• [WHAT IS EXPECTED]: Where the line with "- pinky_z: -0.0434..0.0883" appears below, start writing out lines exactly, and finish with the line with "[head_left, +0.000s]", which is included; write out nothing else.
##### DATA FOR THIS TASK
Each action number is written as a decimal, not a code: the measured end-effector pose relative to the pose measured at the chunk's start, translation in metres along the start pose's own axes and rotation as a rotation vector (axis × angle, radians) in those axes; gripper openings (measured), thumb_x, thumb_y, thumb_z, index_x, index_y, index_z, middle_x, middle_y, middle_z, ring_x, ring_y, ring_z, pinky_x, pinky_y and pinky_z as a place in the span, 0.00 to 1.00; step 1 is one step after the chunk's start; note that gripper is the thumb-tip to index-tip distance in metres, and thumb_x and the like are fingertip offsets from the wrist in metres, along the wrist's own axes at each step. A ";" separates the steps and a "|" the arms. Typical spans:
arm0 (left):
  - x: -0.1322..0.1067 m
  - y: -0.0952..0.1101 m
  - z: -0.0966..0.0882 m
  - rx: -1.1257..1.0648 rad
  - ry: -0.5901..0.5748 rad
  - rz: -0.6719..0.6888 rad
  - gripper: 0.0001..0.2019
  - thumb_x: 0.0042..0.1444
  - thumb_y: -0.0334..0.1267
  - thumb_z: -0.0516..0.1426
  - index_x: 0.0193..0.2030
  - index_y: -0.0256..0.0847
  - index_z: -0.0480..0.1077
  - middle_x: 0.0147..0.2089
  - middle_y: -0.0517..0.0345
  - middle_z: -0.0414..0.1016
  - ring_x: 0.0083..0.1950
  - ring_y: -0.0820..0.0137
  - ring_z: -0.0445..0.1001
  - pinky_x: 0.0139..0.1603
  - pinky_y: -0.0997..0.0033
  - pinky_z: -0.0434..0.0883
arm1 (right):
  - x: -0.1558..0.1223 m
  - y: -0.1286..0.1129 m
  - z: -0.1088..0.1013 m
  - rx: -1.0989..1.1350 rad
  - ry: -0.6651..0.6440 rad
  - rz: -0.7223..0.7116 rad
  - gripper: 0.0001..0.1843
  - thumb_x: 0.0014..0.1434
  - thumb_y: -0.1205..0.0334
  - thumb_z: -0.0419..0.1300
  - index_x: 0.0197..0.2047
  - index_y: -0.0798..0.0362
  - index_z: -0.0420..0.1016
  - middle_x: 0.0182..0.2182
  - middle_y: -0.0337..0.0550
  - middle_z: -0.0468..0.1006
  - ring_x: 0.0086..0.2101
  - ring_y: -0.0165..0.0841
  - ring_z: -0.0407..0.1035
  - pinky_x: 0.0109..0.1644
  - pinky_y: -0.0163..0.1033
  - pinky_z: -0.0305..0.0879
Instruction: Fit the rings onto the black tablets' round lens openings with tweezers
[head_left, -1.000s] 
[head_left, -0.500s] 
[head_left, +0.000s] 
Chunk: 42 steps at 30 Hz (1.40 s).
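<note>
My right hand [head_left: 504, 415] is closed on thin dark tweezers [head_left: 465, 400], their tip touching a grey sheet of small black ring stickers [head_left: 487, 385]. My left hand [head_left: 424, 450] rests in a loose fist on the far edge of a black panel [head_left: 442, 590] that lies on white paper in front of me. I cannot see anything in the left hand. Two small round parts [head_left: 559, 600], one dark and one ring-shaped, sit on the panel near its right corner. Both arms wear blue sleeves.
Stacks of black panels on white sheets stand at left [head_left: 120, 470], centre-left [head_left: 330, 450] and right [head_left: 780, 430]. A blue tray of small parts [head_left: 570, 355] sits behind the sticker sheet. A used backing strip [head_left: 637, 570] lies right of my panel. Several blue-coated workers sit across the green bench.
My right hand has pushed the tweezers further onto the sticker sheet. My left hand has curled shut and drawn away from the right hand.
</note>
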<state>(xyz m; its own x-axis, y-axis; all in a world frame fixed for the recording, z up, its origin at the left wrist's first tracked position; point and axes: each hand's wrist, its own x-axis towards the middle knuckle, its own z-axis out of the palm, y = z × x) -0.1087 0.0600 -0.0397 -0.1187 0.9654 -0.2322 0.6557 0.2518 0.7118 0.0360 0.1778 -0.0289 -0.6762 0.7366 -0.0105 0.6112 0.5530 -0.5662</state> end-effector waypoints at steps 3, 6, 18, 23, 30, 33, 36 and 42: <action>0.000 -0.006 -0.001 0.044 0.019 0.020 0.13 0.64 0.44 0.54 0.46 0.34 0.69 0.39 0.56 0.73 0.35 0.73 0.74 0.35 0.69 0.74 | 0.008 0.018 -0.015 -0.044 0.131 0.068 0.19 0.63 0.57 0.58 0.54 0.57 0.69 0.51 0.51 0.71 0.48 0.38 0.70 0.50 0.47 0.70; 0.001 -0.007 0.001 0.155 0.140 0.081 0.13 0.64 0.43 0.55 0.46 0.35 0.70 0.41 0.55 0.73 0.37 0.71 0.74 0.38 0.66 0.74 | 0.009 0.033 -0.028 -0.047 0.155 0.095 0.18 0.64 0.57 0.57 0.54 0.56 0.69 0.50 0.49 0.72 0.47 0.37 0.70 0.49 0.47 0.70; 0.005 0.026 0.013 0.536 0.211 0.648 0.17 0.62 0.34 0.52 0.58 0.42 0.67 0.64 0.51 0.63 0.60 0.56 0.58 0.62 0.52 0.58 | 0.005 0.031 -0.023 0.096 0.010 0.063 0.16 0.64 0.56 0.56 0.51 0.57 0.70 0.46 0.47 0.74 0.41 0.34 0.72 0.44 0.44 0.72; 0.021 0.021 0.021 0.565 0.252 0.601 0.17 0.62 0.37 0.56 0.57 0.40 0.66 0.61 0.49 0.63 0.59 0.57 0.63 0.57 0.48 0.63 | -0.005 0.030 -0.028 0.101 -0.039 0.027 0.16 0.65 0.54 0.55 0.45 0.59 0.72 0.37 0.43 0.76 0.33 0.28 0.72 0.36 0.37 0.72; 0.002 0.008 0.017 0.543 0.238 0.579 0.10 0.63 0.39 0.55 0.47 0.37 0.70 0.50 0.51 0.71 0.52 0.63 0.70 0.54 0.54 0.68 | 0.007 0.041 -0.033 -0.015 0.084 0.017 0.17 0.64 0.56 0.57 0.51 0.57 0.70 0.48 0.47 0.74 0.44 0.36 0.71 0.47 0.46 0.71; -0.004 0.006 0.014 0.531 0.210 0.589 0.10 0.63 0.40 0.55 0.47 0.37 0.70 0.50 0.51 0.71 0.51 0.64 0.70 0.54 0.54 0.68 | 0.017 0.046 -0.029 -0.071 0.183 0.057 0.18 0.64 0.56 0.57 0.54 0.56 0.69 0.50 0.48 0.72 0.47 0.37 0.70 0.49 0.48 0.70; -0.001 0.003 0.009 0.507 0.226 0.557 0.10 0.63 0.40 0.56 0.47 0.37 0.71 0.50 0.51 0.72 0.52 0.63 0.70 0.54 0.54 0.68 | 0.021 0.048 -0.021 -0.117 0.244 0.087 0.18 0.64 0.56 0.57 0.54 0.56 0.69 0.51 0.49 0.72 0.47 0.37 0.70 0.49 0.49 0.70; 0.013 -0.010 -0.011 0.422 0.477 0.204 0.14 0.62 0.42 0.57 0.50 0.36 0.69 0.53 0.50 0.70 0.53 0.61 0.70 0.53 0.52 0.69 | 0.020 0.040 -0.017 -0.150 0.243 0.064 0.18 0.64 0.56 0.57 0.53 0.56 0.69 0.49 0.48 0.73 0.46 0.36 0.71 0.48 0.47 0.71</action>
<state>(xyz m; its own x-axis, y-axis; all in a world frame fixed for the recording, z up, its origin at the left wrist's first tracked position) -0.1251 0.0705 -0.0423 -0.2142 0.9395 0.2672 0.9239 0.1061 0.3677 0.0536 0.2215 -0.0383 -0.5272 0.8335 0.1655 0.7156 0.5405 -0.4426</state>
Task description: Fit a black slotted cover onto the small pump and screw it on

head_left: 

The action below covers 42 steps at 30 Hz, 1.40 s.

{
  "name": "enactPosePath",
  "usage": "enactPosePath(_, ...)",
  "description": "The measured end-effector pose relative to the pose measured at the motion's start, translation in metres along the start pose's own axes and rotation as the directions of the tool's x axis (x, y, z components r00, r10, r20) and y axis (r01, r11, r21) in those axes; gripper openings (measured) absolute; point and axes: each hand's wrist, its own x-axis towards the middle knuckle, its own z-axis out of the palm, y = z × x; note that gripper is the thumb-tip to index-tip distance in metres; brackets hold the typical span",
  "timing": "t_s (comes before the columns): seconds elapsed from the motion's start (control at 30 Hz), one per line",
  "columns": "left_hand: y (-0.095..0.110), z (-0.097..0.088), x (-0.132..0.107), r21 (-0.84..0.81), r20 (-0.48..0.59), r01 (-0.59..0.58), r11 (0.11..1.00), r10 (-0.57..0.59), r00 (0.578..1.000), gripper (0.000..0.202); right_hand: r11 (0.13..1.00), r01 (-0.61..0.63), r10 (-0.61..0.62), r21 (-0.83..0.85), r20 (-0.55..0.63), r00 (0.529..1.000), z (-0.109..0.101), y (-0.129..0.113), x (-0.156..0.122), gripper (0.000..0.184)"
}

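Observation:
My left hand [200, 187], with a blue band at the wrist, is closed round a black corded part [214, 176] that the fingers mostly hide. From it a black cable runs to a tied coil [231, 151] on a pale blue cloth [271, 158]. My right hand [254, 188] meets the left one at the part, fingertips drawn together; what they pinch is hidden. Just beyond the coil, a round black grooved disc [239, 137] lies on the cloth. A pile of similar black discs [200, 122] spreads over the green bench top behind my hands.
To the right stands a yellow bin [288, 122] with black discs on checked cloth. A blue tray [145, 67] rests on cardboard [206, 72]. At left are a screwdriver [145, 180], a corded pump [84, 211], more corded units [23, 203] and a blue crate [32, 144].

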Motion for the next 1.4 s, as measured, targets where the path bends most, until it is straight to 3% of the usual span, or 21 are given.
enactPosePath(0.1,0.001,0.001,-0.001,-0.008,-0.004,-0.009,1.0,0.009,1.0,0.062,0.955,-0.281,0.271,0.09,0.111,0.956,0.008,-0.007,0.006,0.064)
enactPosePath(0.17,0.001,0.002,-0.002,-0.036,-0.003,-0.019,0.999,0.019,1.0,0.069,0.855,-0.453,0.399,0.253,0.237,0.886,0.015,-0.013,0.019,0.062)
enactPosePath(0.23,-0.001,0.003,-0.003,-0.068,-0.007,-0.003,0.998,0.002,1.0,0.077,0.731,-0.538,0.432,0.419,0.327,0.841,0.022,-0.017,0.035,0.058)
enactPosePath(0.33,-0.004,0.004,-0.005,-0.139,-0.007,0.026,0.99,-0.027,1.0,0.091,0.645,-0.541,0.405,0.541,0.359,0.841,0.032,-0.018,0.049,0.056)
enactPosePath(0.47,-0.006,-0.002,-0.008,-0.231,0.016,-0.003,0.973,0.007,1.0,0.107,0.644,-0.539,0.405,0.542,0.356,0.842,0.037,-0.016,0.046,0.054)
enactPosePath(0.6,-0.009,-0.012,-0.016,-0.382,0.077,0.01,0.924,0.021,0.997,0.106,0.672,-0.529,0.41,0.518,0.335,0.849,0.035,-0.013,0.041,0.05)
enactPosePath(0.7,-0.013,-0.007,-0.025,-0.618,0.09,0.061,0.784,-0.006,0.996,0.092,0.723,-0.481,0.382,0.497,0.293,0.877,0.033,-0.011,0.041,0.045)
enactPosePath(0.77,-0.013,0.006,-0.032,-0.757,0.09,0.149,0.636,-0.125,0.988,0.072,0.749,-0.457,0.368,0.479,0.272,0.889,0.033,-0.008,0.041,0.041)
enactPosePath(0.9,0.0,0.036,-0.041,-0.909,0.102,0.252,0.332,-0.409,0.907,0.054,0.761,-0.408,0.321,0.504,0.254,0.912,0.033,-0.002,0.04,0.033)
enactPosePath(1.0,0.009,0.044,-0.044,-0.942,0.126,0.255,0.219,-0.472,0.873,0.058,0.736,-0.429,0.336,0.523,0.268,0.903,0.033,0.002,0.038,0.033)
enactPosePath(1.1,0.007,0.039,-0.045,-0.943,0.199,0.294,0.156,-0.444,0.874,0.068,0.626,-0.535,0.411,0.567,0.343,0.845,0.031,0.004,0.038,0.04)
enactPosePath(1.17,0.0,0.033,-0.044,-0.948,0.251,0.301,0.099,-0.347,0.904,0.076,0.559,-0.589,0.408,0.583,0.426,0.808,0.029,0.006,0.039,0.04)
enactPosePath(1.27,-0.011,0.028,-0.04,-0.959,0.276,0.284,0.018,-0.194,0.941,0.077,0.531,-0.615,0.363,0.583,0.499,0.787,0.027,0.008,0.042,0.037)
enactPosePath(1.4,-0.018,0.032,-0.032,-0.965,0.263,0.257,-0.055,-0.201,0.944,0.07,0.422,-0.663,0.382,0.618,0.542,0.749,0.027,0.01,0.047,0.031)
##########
• [REPLY TO THE TASK]:
  - pinky_z: -0.0434..0.0883
arm1 (right):
  - x: -0.1558..0.1223 m
  - y: -0.1286..0.1129 m
  - z: -0.1088..0.1013 m
  - rx: -1.0989..1.1350 rad
  - ry: -0.6651..0.6440 rad
  - rz: -0.7223..0.7116 rad
  - gripper: 0.0001..0.1843
  - thumb_x: 0.0014..0.1434
  - thumb_y: -0.1205..0.0334
  - thumb_z: -0.0419..0.1300
  - index_x: 0.0197..0.2047
  - index_y: -0.0798..0.0362
  - index_z: -0.0420..0.1016
  - middle_x: 0.0182..0.2182
  - middle_y: -0.0337..0.0550
  - middle_z: -0.0468..0.1006
  - ring_x: 0.0086..0.2101
  - ring_y: -0.0165..0.0841
  - ring_z: -0.0407..0.1035
  - pinky_x: 0.0109..0.1644
  - pinky_y: -0.0163..0.1033
  - pinky_z: -0.0305..0.0879
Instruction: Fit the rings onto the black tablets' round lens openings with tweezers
[head_left, -1.000s] 
[head_left, -0.500s] 
[head_left, +0.000s] 

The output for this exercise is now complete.